___ Given data
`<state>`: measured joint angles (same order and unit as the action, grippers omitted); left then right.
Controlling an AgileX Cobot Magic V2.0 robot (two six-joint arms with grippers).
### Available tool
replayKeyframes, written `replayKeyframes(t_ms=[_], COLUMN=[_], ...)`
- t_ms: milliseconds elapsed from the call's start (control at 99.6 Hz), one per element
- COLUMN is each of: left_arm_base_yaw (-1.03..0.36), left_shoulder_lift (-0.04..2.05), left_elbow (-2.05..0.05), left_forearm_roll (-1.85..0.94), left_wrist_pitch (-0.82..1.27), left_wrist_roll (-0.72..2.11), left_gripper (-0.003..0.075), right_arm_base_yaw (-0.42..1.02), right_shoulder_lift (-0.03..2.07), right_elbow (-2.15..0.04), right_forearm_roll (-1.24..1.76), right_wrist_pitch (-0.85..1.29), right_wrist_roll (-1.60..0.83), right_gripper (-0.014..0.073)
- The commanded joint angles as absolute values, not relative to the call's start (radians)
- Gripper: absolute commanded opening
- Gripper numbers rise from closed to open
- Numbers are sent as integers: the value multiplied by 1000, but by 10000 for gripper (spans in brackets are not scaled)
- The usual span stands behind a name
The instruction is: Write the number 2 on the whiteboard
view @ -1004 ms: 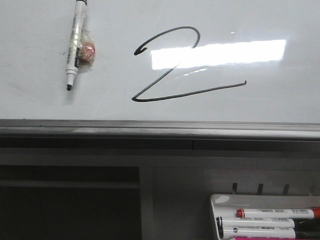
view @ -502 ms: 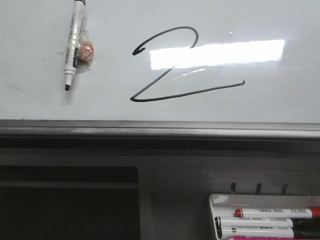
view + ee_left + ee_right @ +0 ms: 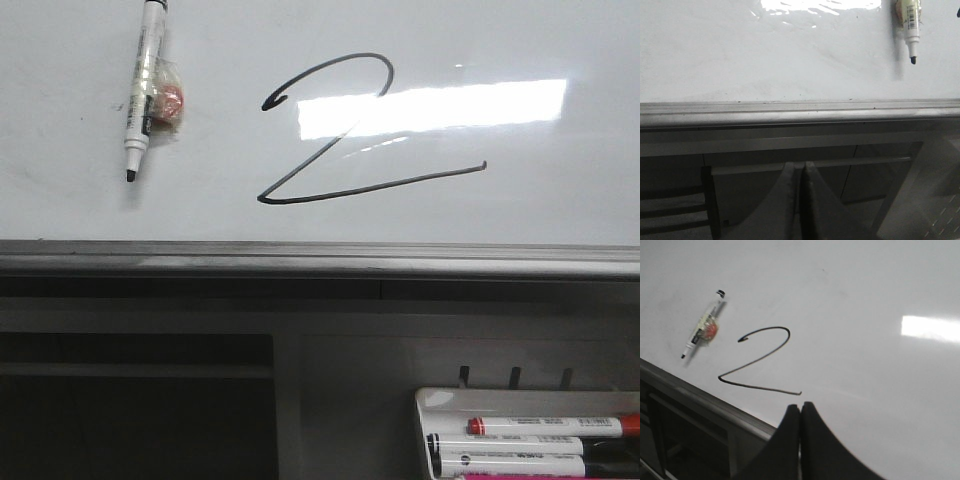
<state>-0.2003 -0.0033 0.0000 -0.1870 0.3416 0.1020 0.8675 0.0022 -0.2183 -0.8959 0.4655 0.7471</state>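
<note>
The number 2 [image 3: 345, 130] is drawn in thin black line on the glossy whiteboard [image 3: 500, 40], left of the bright light reflection. It also shows in the right wrist view [image 3: 760, 360]. A white marker with a black tip [image 3: 143, 95] lies on the board to the left of the figure, with a small red-and-clear wrapper beside it. My right gripper [image 3: 800, 406] is shut and empty, just off the end of the base stroke. My left gripper [image 3: 799, 165] is shut and empty, below the board's grey frame edge [image 3: 790, 112]. Neither gripper shows in the front view.
A white marker tray [image 3: 450, 400] with several markers, one red-capped [image 3: 545, 425], sits at the lower right below the board. Dark shelving [image 3: 130, 400] lies under the frame at the lower left.
The whole front view has drifted a few pixels left. The marker and the figure keep their places on the board.
</note>
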Motion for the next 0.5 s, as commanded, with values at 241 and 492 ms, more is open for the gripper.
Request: replayKeyframes(t_ms=[241, 492], left_arm_base_yaw=[-197, -197], left_shoulder_lift=[-29, -29], left_elbow=[10, 10], left_forearm_roll=[-198, -198], left_wrist_pitch=[298, 298], left_wrist_roll=[95, 95], left_gripper=[-20, -20], right_arm_base_yaw=[192, 38], right_shoulder_lift=[52, 49], right_elbow=[-66, 39], right_forearm_roll=[-220, -166], right_wrist_pitch=[-44, 29], right_wrist_roll=[144, 158], right_gripper=[-71, -71])
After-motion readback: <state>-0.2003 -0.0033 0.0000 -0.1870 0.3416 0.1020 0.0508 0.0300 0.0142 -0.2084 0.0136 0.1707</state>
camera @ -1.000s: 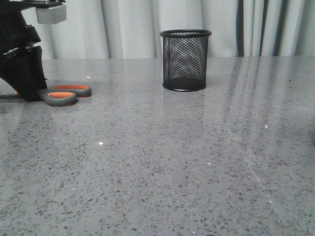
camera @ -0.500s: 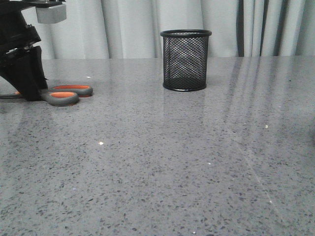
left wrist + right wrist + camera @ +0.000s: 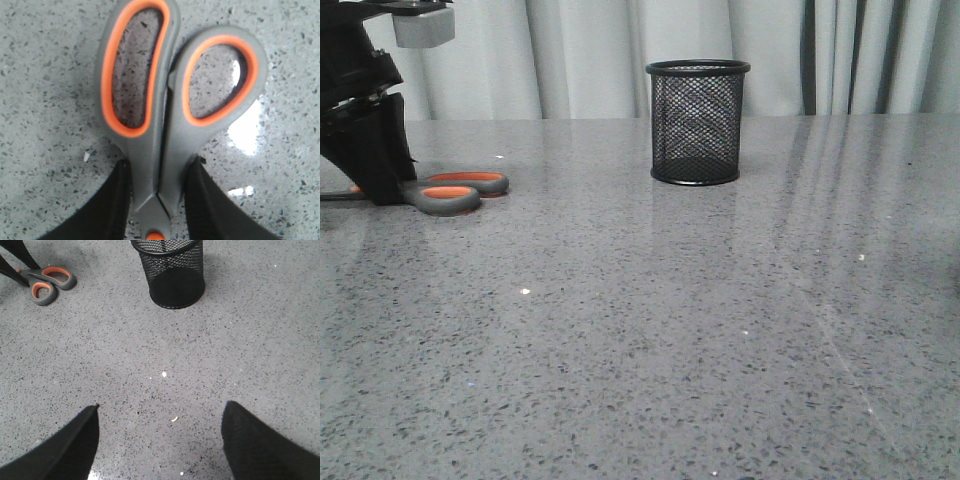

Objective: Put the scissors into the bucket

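Observation:
The scissors (image 3: 452,190) lie flat on the table at the far left, grey handles with orange lining pointing right. My left gripper (image 3: 375,165) stands over their neck. In the left wrist view its two black fingers press both sides of the neck (image 3: 159,167), just ahead of the orange pivot dot, so it is shut on the scissors (image 3: 150,150); the blades are hidden. The black mesh bucket (image 3: 697,122) stands upright at the back centre, well to the right of the scissors. My right gripper (image 3: 160,410) is open and empty above bare table; the bucket (image 3: 172,275) and scissors (image 3: 47,282) lie ahead of it.
A grey speckled tabletop (image 3: 650,320) fills the view, with pale curtains (image 3: 580,50) behind it. Small white crumbs (image 3: 164,374) lie on the table between my right gripper and the bucket.
The scissor handles have shifted slightly to the right as my left fingers closed on the neck a second ago. Nothing has moved in the last half second.

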You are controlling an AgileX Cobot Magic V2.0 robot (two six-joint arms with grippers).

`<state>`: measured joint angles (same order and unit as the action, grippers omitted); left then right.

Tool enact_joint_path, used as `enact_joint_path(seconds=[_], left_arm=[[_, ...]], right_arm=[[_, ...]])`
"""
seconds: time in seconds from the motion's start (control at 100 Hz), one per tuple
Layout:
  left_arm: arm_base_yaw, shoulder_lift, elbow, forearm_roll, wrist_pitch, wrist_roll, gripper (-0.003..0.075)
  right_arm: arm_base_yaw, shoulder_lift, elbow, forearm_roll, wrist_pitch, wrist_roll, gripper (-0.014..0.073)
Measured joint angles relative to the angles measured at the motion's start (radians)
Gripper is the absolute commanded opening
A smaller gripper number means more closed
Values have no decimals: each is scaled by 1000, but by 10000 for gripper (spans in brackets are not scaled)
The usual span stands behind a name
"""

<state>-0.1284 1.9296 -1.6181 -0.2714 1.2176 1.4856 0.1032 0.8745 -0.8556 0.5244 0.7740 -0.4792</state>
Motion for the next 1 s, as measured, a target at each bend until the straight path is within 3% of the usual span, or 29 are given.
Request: enact_joint_path(seconds=[0.6, 0.88, 1.0], left_arm=[[0, -171, -16, 25, 16, -15, -2], [0, -285, -69, -11, 26, -25, -2], [-10, -332, -106, -56, 29, -39, -2]], right_arm=[[0, 0, 0, 38, -5, 0, 466], [0, 0, 0, 174, -46, -8, 466], [0, 0, 0, 297, -54, -61, 466]])
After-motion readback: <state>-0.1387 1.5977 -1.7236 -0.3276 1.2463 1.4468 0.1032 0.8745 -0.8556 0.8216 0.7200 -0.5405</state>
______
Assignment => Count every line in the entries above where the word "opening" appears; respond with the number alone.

Solution => 2